### TASK DIRECTIONS
For the records shown below, return an exact copy that excludes the pictures.

### DATA TO PROCESS
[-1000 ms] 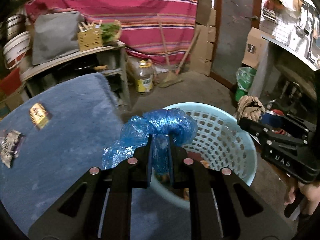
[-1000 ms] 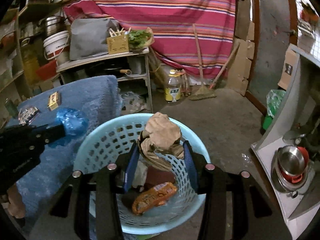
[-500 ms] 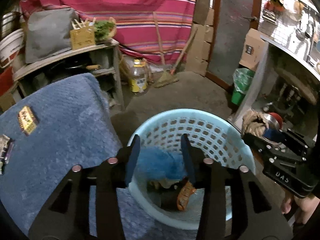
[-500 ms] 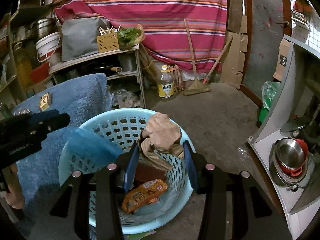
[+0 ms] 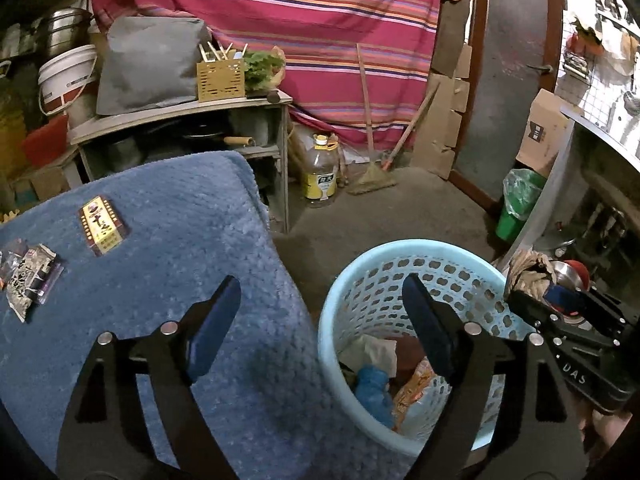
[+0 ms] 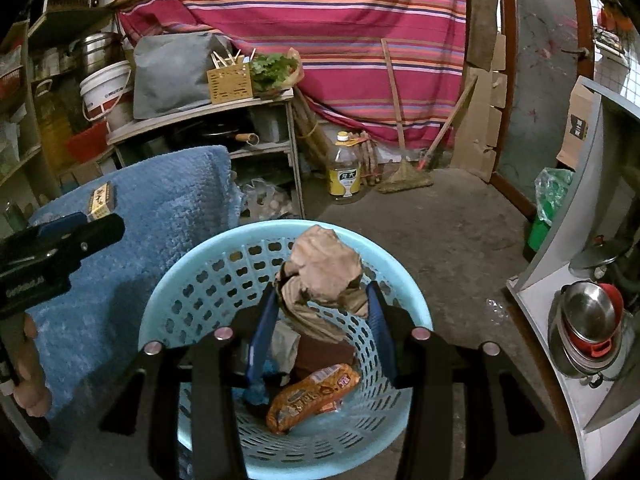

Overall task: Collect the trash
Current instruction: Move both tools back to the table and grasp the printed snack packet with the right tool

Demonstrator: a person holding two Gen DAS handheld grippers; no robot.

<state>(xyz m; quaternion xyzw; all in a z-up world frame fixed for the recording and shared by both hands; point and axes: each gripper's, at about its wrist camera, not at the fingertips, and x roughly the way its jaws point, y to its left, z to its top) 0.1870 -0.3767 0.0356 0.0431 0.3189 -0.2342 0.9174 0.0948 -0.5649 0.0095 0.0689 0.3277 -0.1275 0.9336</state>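
Right wrist view, right gripper (image 6: 320,304) jaws clamping crumpled brown paper (image 6: 324,272) over basket (image 6: 168,280), left gripper (image 5: 320,304) jaws spread empty.

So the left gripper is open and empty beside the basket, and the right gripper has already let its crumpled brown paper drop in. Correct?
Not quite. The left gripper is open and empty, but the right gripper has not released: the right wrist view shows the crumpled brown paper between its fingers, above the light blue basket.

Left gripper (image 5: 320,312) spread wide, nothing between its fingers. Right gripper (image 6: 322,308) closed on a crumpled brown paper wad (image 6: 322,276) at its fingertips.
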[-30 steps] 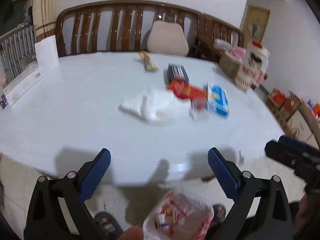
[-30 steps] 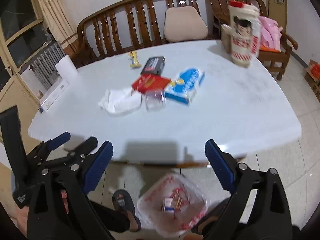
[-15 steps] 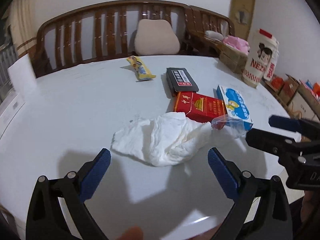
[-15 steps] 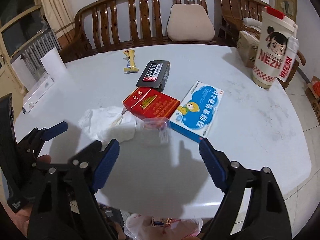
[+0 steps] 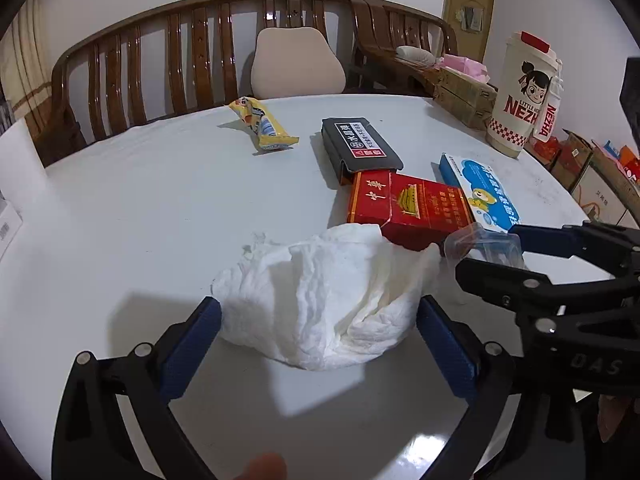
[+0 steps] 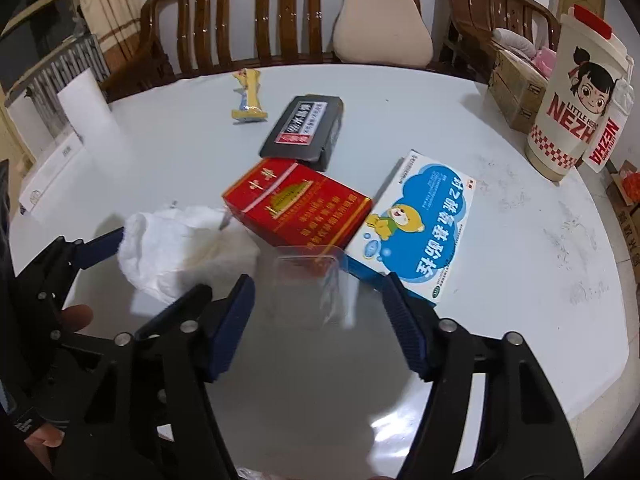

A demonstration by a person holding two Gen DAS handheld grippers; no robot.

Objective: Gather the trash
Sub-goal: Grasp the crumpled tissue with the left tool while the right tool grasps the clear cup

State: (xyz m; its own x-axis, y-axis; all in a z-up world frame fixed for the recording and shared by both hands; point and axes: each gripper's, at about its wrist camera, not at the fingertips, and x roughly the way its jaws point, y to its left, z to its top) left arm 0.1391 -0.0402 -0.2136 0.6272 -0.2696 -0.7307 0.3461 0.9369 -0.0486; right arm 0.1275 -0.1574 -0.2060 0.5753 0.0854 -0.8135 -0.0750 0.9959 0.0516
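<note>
A crumpled white tissue (image 5: 320, 300) lies on the white table (image 5: 160, 220); my left gripper (image 5: 318, 344) is open, its blue pads on either side of the tissue's near part. The tissue also shows in the right wrist view (image 6: 180, 248). A clear plastic cup (image 6: 308, 284) lies on its side between the open fingers of my right gripper (image 6: 320, 316); it also shows in the left wrist view (image 5: 484, 244). Beyond lie a red box (image 6: 296, 204), a blue-and-white box (image 6: 416, 228), a black box (image 6: 304, 128) and a yellow wrapper (image 6: 248, 96).
A tall Nezha cup (image 6: 580, 100) stands at the table's right edge. A wooden bench (image 5: 200, 60) with a beige cushion (image 5: 298, 64) stands behind the table. A white box (image 6: 52, 160) sits at the left edge. Cardboard boxes (image 5: 592, 176) lie on the floor at right.
Both grippers moved forward from above the floor bag over the table. The left now straddles the tissue, the right straddles the clear cup. Both stayed open.
</note>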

### ANSWER FOR THIS EXERCISE
[-1000 ms] 
[-1000 ms] 
[-500 ms] 
[-500 ms] 
[+0 ms] 
[+0 ms] 

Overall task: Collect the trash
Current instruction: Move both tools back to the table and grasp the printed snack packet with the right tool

Demonstrator: a person holding two Gen DAS handheld grippers; no robot.

<state>(xyz m; quaternion xyzw; all in a z-up world frame fixed for the recording and shared by both hands; point and axes: each gripper's, at about its wrist camera, not at the fingertips, and x roughly the way its jaws point, y to its left, z to its top) 0.1870 -0.3767 0.0356 0.0431 0.3189 -0.2342 0.9174 0.0948 -0.5649 0.0095 0.0689 0.3277 -0.1275 0.9336</state>
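Right wrist view, right gripper (image 6: 320,304) jaws clamping crumpled brown paper (image 6: 324,272) over basket (image 6: 168,280), left gripper (image 5: 320,304) jaws spread empty.

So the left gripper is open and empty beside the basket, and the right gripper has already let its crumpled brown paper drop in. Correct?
Not quite. The left gripper is open and empty, but the right gripper has not released: the right wrist view shows the crumpled brown paper between its fingers, above the light blue basket.

Left gripper (image 5: 320,312) spread wide, nothing between its fingers. Right gripper (image 6: 322,308) closed on a crumpled brown paper wad (image 6: 322,276) at its fingertips.
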[-30 steps] 
[-30 steps] 
[-15 steps] 
[-15 steps] 
[+0 steps] 
[+0 steps] 

A demonstration by a person holding two Gen DAS handheld grippers; no robot.

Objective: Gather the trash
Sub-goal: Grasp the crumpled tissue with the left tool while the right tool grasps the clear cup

State: (xyz m; its own x-axis, y-axis; all in a z-up world frame fixed for the recording and shared by both hands; point and axes: each gripper's, at about its wrist camera, not at the fingertips, and x roughly the way its jaws point, y to its left, z to its top) left arm 0.1391 -0.0402 -0.2136 0.6272 -0.2696 -0.7307 0.3461 0.9369 -0.0486; right arm 0.1275 -0.1574 -0.2060 0.5753 0.0854 -0.8135 -0.0750 0.9959 0.0516
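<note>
A crumpled white tissue (image 5: 320, 300) lies on the white table (image 5: 160, 220); my left gripper (image 5: 318, 344) is open, its blue pads on either side of the tissue's near part. The tissue also shows in the right wrist view (image 6: 180, 248). A clear plastic cup (image 6: 308, 284) lies on its side between the open fingers of my right gripper (image 6: 320, 316); it also shows in the left wrist view (image 5: 484, 244). Beyond lie a red box (image 6: 296, 204), a blue-and-white box (image 6: 416, 228), a black box (image 6: 304, 128) and a yellow wrapper (image 6: 248, 96).
A tall Nezha cup (image 6: 580, 100) stands at the table's right edge. A wooden bench (image 5: 200, 60) with a beige cushion (image 5: 298, 64) stands behind the table. A white box (image 6: 52, 160) sits at the left edge. Cardboard boxes (image 5: 592, 176) lie on the floor at right.
Both grippers moved forward from above the floor bag over the table. The left now straddles the tissue, the right straddles the clear cup. Both stayed open.
</note>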

This is the complete answer.